No, it’s not bad, it’s not a sin, and you’re missing the point of prayer and bordering on superstition-
2111 Superstition is the deviation of religious feeling and of the practices this feeling imposes. It can even affect the worship we offer the true God, e.g., when one attributes an importance in some way magical to certain practices otherwise lawful or necessary. To attribute the efficacy of prayers or of sacramental signs to their mere external performance, apart from the interior dispositions that they demand, is to fall into superstition.
Prayer is:
2559 "Prayer is the raising of one’s mind and heart to God or the requesting of good things from God."2 But when we pray, do we speak from the height of our pride and will, or “out of the depths” of a humble and contrite heart?3 He who humbles himself will be exalted;4 humility is the foundation of prayer, Only when we humbly acknowledge that "we do not know how to pray as we ought,"5 are we ready to receive freely the gift of prayer. "Man is a beggar before God."6
2562 Where does prayer come from?
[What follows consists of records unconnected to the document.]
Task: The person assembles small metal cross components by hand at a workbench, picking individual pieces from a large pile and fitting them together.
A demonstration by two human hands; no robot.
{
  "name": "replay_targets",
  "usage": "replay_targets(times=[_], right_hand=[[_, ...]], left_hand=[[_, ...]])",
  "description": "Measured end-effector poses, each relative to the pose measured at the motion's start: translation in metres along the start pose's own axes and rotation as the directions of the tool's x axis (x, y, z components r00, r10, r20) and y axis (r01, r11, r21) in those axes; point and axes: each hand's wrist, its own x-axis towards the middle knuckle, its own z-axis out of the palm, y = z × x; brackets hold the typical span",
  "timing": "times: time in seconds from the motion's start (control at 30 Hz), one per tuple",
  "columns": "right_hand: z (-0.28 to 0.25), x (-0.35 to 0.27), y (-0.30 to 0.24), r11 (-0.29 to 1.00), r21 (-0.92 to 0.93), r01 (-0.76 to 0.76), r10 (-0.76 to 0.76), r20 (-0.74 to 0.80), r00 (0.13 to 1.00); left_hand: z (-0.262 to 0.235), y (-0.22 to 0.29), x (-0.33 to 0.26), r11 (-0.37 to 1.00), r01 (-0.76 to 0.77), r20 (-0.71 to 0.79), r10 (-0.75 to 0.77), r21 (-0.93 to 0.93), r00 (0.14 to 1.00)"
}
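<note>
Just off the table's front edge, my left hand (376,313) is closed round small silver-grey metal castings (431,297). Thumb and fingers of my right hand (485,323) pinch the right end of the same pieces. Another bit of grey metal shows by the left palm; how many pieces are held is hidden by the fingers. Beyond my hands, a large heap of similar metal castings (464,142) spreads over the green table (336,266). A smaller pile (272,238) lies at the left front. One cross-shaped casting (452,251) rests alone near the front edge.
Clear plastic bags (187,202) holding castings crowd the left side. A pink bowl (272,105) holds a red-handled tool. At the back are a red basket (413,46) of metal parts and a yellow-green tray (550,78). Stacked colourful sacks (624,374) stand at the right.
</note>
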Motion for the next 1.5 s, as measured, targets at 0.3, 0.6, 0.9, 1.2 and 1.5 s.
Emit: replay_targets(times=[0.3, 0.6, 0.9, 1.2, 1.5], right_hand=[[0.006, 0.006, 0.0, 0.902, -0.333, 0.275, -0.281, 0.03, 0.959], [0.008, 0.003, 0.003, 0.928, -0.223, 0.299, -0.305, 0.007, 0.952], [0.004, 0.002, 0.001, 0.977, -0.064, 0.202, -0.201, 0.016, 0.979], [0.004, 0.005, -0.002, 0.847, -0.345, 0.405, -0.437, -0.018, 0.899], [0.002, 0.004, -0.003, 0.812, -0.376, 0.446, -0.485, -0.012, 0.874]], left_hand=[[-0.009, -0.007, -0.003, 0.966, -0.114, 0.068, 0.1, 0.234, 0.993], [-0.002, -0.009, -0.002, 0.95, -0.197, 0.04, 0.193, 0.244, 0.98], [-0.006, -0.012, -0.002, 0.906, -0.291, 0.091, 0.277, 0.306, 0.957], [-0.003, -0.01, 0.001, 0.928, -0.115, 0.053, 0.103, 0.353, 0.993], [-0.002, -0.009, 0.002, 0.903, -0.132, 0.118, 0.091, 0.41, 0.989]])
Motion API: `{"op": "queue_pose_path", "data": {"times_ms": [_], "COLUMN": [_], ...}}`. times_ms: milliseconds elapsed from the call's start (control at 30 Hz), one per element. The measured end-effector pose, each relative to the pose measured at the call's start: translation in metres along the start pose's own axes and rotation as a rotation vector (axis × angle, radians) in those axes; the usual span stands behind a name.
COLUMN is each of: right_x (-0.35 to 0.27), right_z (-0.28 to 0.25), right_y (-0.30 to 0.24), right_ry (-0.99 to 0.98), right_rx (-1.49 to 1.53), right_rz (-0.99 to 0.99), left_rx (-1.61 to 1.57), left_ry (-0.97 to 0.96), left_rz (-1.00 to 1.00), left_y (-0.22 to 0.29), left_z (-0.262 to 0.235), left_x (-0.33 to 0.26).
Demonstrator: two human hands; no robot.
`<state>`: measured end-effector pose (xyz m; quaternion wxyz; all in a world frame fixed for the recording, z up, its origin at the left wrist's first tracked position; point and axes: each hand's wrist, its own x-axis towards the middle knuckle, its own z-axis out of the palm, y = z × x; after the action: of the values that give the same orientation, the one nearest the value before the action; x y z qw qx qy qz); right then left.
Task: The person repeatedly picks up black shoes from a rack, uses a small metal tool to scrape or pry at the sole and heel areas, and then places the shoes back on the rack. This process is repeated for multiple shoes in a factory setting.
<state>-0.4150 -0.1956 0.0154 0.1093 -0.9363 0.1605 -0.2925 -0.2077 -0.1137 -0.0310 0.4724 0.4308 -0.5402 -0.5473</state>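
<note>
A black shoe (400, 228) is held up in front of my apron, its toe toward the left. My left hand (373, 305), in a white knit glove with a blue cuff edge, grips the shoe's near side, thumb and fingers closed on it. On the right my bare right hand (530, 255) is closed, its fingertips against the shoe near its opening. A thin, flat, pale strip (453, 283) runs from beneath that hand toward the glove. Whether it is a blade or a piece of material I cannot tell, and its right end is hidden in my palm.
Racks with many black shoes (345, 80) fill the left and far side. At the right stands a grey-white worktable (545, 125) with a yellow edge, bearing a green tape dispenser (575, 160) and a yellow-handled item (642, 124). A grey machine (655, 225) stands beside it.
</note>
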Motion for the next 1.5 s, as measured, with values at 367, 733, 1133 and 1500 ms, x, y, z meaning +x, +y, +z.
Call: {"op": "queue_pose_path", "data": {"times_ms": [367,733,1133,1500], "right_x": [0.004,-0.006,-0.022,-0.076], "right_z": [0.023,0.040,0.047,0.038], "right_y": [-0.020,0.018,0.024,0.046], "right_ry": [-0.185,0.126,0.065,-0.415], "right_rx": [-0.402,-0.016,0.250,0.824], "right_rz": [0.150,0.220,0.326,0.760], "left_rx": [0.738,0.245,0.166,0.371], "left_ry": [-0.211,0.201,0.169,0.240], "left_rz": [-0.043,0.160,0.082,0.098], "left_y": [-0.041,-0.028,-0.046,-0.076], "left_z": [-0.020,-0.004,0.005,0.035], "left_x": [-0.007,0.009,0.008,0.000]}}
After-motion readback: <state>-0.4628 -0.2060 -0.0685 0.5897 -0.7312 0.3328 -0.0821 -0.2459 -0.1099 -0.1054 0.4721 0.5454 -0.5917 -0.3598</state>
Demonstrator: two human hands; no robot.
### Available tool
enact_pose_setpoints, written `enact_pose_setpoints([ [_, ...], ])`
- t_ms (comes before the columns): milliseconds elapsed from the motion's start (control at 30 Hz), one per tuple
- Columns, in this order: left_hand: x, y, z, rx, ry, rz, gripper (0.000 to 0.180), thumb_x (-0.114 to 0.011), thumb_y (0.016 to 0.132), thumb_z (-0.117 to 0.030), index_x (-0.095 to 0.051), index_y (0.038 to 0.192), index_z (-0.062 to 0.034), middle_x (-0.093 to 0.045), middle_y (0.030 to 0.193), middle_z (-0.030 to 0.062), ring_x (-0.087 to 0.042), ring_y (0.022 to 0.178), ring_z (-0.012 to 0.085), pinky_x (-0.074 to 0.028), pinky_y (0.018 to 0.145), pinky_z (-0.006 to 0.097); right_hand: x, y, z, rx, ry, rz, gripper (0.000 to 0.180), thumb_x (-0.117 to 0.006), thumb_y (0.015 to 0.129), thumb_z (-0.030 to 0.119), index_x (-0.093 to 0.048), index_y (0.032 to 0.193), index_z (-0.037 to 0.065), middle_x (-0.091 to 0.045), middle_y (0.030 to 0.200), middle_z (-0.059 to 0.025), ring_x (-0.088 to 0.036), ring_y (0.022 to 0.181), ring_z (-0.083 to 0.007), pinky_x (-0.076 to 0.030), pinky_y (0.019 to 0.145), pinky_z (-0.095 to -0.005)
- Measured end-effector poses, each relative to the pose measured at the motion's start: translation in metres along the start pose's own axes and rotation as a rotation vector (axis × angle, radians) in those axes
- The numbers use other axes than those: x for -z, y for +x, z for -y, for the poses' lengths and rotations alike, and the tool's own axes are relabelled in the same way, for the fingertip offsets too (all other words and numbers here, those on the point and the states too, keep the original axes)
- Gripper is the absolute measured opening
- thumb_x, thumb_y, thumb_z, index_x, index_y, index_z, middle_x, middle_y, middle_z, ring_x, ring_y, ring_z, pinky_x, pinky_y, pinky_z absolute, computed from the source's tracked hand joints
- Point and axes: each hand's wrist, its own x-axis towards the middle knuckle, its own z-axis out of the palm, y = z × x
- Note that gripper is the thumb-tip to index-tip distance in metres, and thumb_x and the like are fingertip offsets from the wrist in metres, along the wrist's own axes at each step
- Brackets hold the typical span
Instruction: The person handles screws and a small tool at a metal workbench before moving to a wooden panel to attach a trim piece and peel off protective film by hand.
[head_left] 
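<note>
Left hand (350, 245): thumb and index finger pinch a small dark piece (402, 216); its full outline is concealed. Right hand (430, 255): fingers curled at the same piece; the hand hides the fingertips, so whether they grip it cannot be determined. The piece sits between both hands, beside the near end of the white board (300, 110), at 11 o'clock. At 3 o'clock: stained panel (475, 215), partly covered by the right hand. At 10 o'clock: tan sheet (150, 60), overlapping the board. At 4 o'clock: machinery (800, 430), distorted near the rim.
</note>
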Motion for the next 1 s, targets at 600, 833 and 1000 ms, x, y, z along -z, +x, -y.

Whether prayer is expressed in words or gestures, it is the whole man who prays. But in naming the source of prayer, Scripture speaks sometimes of the soul or the spirit, but most often of the heart (more than a thousand times). According to Scripture, it is the heart that prays. If our heart is far from God, the words of prayer are in vain.
The Rosary isn’t a magic ritual. It’s an exercise or discipline that many find useful in achieving prayer’s purpose to raise their heart and mind to God. It is not saying the prayer the ‘right’ number of times in the ‘right’ order that makes the Rosary effective. It is focusing your mind and heart on God- if you achieve that while saying any prayer (even if the words weren’t in the traditional format) you are on the right track.